An Article by Keith Wilcox
When I was in high school, I was a good runner. It wasn’t just in my head either; I won all sorts of fancy awards during my junior and senior years. I was good in college, too, but that’s a different story. I had the one trait that I thought mattered in a runner – natural ability and a high threshold for pain. My coaches, on the other hand, didn’t like me very much. One coach in particular, it seemed at the time, made a special point to thwart my self-imagined rightful place on the team. I never made the varsity team as a freshman despite the fact that I ran varsity times and regularly beat other varsity runners. I thought it was the height of injustice, but in hindsight, I can see why I didn’t make it. It had nothing to do with my speed; it was because I rarely practiced and, when I did, I would make a joke out of it and spend my time distracting anybody within range of my shenanigans. It wasn’t clear to me until I got to college that the one trait that really matters in life is passion coupled with a willingness to learn. I eventually did learn my lessons, but it was a tough road. Most people never get it, and it’s one factor that makes hiring new employees painful and firing them routinely.
Get a Job, Keep a Job:
It’s one thing to fake your way through a job interview. It’s an entirely different matter to fake your way through a whole job. Do you know why people spend so much effort complaining about cubicle jobs yet almost no effort in finding alternate employment? It’s because this most common employee subspecies can easily escape detection as a fraud in its current, and comfortable, habitat. It has the luxury to complain about a job that affords it the ability to hide behind the redundancy of a multi-tiered corporation. Why would it ever risk detection in the big bad world of competition if its every need is already being cared for, its only sacrifice being freedom? This employee would convulse if it ever had to work for a boss who actually paid attention to how little if any, daily work gets done.
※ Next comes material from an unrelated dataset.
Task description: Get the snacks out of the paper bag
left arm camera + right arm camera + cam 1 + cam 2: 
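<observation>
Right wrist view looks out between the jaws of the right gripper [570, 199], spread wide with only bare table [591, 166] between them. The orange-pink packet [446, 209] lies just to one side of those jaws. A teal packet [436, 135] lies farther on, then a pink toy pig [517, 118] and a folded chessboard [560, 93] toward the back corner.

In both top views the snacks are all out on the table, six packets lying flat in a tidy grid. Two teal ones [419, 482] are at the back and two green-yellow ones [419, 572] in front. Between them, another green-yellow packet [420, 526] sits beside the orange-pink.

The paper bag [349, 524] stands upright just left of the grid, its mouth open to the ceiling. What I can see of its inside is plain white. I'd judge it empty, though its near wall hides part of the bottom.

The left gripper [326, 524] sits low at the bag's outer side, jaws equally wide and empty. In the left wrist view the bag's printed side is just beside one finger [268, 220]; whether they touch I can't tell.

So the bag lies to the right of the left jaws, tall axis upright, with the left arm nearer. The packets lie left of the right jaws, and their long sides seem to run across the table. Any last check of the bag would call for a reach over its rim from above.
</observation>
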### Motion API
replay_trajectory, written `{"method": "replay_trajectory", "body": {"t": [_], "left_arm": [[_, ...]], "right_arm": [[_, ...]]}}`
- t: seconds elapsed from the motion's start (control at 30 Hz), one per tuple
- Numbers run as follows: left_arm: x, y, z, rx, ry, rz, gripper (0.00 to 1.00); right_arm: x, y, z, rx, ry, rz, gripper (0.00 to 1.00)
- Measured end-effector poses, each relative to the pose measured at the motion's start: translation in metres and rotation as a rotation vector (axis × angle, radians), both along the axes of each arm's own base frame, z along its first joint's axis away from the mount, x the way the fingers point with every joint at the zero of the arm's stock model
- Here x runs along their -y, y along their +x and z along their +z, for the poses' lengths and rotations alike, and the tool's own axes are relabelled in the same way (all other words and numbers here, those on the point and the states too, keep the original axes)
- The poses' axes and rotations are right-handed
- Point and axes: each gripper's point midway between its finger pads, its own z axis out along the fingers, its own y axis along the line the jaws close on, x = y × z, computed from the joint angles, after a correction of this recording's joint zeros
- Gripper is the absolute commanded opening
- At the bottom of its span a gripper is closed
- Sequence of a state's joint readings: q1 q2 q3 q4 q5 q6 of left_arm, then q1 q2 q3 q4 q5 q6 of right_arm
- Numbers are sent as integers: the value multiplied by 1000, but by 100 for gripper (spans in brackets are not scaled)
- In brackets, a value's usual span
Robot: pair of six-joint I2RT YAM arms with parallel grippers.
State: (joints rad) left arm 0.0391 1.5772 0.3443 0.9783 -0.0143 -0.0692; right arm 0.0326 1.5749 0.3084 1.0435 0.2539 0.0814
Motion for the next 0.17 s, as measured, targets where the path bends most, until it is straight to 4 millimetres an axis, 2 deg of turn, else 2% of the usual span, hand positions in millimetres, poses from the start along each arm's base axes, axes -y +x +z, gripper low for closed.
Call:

Keeping a job in which your boss cares about results means that hiding isn’t an option. You’ll have to take some risks; perhaps also, when entrusted with responsibility, you’ll be required to make a few command decisions. You’ll fail a few times in the learning process. Bosses tend to be upset when screws up happen, and you might spend some time being upset with each other as a result of mistakes, but don’t worry because the thing a boss, a good boss, really wants to hear is that you’ve learned something by the mistake and are enthusiastic about trying again (it would help of course if the boss also admitted his mistakes, but don’t hold your breath on that). Anybody of reasonable intelligence can keep employment provided he/she actually cares about the job at hand. Working for a boss stinks most of the time because bosses can be assholes with enormous, unwarranted egos. But, here’s the thing about wanting to learn that makes this risk worthwhile for the right person: when the time comes, and you’ve accumulated enough knowledge and experience, you can become your own boss with your own company. Isn’t that a nice little side effect of passion and dedication?
Washouts Like to Complain: Inoculate with Competency
I love to complain when things don’t go my way. Did I play a bad round of golf? Oh, it was because the grass was a little moist. Did I fall off my bike? It was clear that damn rock that jumped out in front of me! I’ve even seen my kid complain about losing a tennis match because his serves didn’t go in. Serves are, incidentally, a prime ingredient in tennis; he could have been more convincing if he’d complained about a bug flying up his nose or something. Sports, academics, or whatever. It doesn’t matter — The fault for failure lies directly at the feet of the one doing the failing notwithstanding external, unpredictable influences. Losing is no great sin. Everybody does it. Making excuses, therefore, is unnecessary as long as you want to get up to try again. My boy’s coach doesn’t want to see sulking or some contorted look of dejection. Buck up, camper! Quit yer bitchin’ and try again! Competency doesn’t come as a natural right or as a union raise. It comes through actively searching for it. Good bosses, coaches, and teachers (sometimes one and the same) know that their best students are the ones who want to be in the classroom. They can do without the naysayers or class clowns who do nothing but drag down the beating heart of the organization.